I was in hopes that time would pass mote slowly in prison than outside, but it seems to pass quite as quickly as anywhere else except those hours at Eltham.—Yours always, C. S. P.

October 28, 1881.

MY DEAR MRS. O'SHEA,—Not having heard from you this week, I write this to say that I hope you are better, and that the absence of a letter from you is not to be attributed to any increase in the indisposition of which you spoke in your last.

I am glad to be able to tell you that I am exceedingly well. Health and spirits never better.—Yours very truly, CHAS. S. PARNELL.

November 1, 1881.

MY DEAR MRS. O'SHEA,—Thanks very much for your letters and telegram.
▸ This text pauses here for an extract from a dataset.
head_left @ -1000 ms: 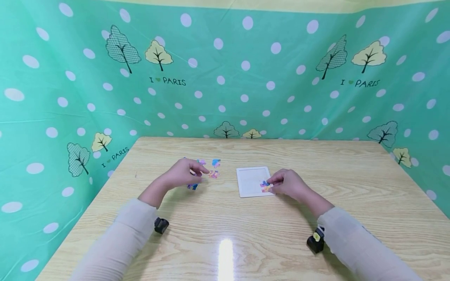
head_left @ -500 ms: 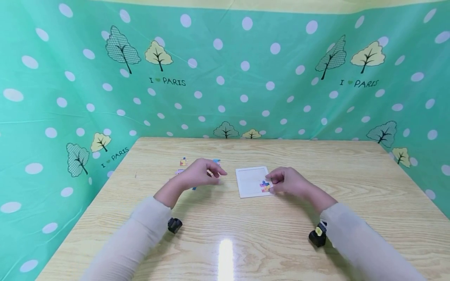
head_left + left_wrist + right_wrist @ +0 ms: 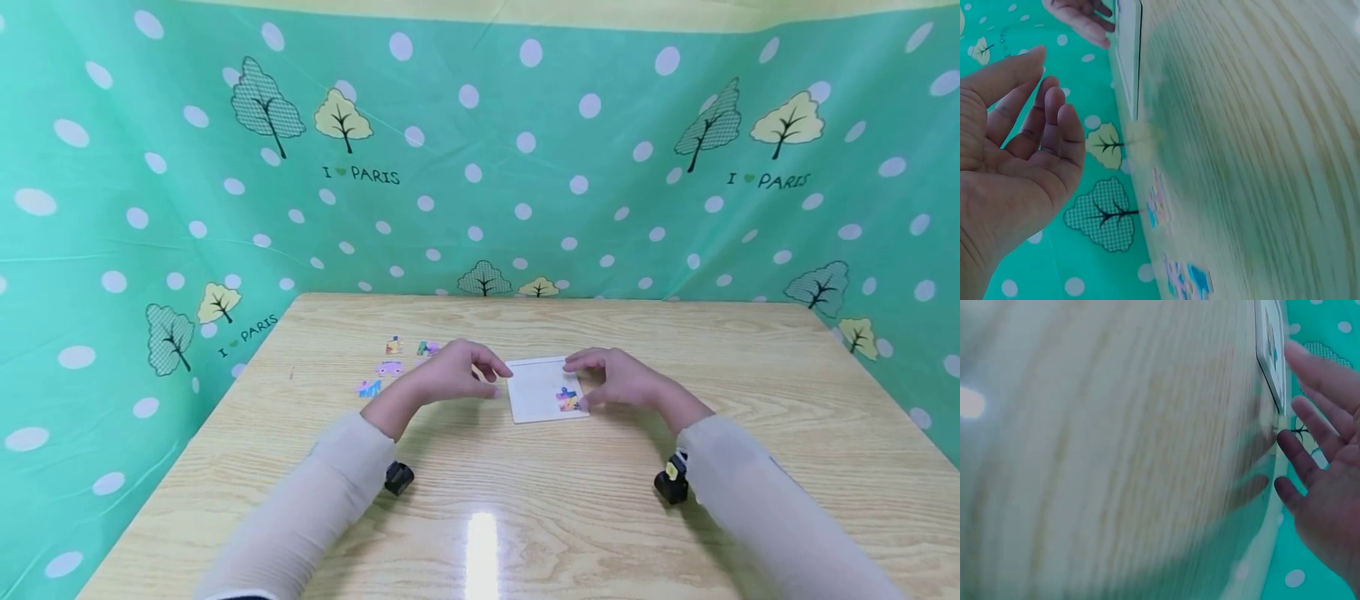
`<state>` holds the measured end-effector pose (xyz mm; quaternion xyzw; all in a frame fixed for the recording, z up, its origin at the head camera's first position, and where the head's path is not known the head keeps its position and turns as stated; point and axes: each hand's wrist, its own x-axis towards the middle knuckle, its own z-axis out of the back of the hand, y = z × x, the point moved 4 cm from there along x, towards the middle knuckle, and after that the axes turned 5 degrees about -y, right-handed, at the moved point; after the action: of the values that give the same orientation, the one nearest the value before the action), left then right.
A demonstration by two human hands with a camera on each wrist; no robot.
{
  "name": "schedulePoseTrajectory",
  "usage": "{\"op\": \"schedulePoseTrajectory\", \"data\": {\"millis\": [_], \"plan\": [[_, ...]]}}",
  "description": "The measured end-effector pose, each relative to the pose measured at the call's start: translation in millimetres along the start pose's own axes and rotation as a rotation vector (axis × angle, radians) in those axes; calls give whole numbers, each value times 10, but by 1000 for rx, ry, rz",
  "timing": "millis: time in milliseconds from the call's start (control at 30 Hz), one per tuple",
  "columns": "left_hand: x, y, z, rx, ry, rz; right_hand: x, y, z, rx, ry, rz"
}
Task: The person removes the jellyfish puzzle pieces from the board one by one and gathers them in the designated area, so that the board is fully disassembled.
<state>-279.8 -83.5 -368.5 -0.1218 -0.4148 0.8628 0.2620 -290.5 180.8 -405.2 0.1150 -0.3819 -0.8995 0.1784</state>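
Note:
A shallow white puzzle frame (image 3: 534,393) lies on the table between my hands. One colourful jigsaw piece (image 3: 567,400) sits inside it at the lower right corner. My left hand (image 3: 459,375) is at the frame's left edge, its fingers loosely bent and nothing between them; the left wrist view shows its palm bare too. On the opposite side, my right hand (image 3: 621,382) spans the right edge with fingers and thumb spread apart. Its thumb tip is close to the jigsaw piece. Loosely extended fingers (image 3: 1297,453) show in the right wrist view, holding nothing.
Several loose jigsaw pieces lie left of my left arm, among them a purple one (image 3: 389,368) and a blue one (image 3: 368,388). The wooden table (image 3: 480,467) meets a green dotted curtain (image 3: 480,167) at its back edge.
My left hand has moved right, from over the loose pieces to the frame's left edge. My right hand's fingers have come off the jigsaw piece and spread, leaving it in the frame.

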Motion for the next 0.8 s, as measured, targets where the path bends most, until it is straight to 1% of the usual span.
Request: {"op": "schedulePoseTrajectory", "data": {"millis": [167,400,533,667,800], "plan": [[101,-6,-83,22,23,-9,22,-27,14,-22,44,4],[219,-25,-185,75,54,39,21,-71,7,-35,83,50],[297,-46,-243,90,57,35,19,-98,0,-35,67,50],[375,-65,-325,62,74,48,24,-103,-6,-41,41,57],[464,-66,-425,55,97,59,25,-89,-16,-50,31,83]]}}
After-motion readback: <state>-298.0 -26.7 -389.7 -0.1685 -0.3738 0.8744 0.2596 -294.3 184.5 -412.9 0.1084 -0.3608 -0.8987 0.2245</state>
I was rather indisposed yesterday, but am very much better to-day. I am told that everybody gets a turn after they have been here for three or four weeks, but that they then become all right. I write you this lest you and other friends should be troubled by exaggerated reports in the newspapers.

My esteemed friend Mr. Forster has become very disagreeable lately. He refuses to allow me to see my solicitor except in presence and hearing of two warders, so I have declined to see him at all. He also refuses to allow me to see visitors except in the cage, which I have also declined to do, but probably things may be relaxed again after a time.—Yours very truly, C. S. P.

Parnell had a certain visitor who was permitted to see him in Kilmainham on his "necessary and private" business, though not alone, and this gentleman was able to take his letters out, and bring them to him, unobserved, and after putting them into another outer envelope address them to "Mrs. Carpenter" at an address in London, whence I fetched them. Or sometimes he would send a formal letter to me at Eltham enclosing one addressed to some political or other personage. If Willie were at Eltham I would show him this note asking me to post enclosure on a certain date. The enclosure was, of course, to me—sent thus to keep me from the fatigue of going to town so often. The Governor of Kilmainham for some reason became suspicious of Parnell's visitor, and forbade his interviews except in the close proximity of two warders selected by himself, and Parnell refused to see him at all under these restrictions. He wrote me a friendly letter then, telling me this, and other little news of his prison life, as to an ordinary acquaintance, and addressed it direct to Eltham, sending it to be approved by the Governor and posted in the ordinary way. In this letter, that anyone might have seen, there was a message by a private sign to go to the house in town for a letter within a few days. On doing so, I found my letter as usual, posted by a friendly warder, and contained in it was a recipe for invisible ink, and this ink could only be "developed" by one particular formula, a combination known only to one chemist. We were saved an infinity of trouble and anxiety, as we could now write between the lines of an ordinary or typewritten letter without detection, and it was no longer essential to get a third person to direct the envelopes. In time the Governor again became suspicious, and the friendly warder was dismissed—or Parnell was told so. However, this was only a temporary inconvenience, as Parnell was able in a couple of days to reorganize his communications with me, and this time they were not broken.